Japan illustrates that too much borrowing can lead to a long-term depressive effect far in excess of any short-term benefit. It is a self-perpetuating problem because the only way out is to increase GDP but that requires "spare" money and there is no spare money because of the need to pay interest. There is only one way out of this spiral of stagnation, it is to reduce taxes and other costs that government imposes on business. No other course has the potential to raise GDP because GDP can only increase through profitable business activity. In the short term that might lead to a need for further government borrowing to cover the reduction in tax receipts, although that can be ameliorated by paring back government activities. Even that short-term problem is by no means a certainty because marginal businesses will become profitable instantly, already profitable businesses will become more profitable and new ventures will pay tax from their first day.
Given the choice between (i) cutting government costs and taxes now and taking my chance on it producing a quick benefit and (ii) maintaining taxes and state spending in the hope that GDP will expand to pay for it, I would go for the first option every time. It involves uncertainty but to that I say "so what?" Just look at the track record of private business for expanding, creating jobs and making taxable profits. You don't need to be able to identify exactly what businesses will make what profit to know that reducing overheads will make business more profitable and create new jobs. None of it will be by direction of the government, it will all be the result of government getting out of the way.
It is the only certain method of avoiding the Japanese problem.
1 comment:
Yes, but the Home-Owner-Ists won't like your plan (i).

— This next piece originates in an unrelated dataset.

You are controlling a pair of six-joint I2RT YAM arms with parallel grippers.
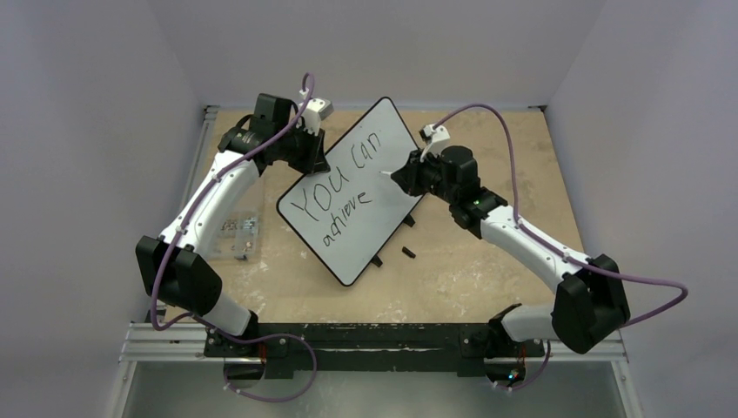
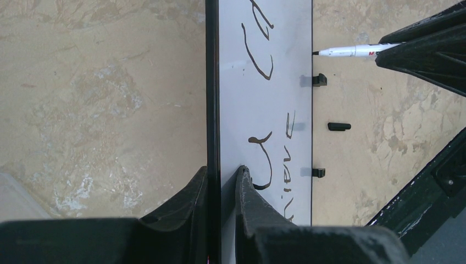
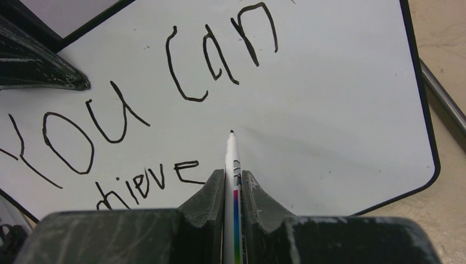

a) They need the government to continue propping up the banks with vast amounts of money to enable the banks to keep propping up house prices. Which needs taxes to pay for it and which diverts money away from productive uses in real economy.
b) They certainly don't want any new factories or roads or anything built that could spoil their view.
The good news is, the Home-Owner-Ists will get their way and we'll be in for at least twenty years of decline with an ageing population, just like Japan, with house prices sliding downwards gradually for twenty years, rather than just letting them crash now and get it over with.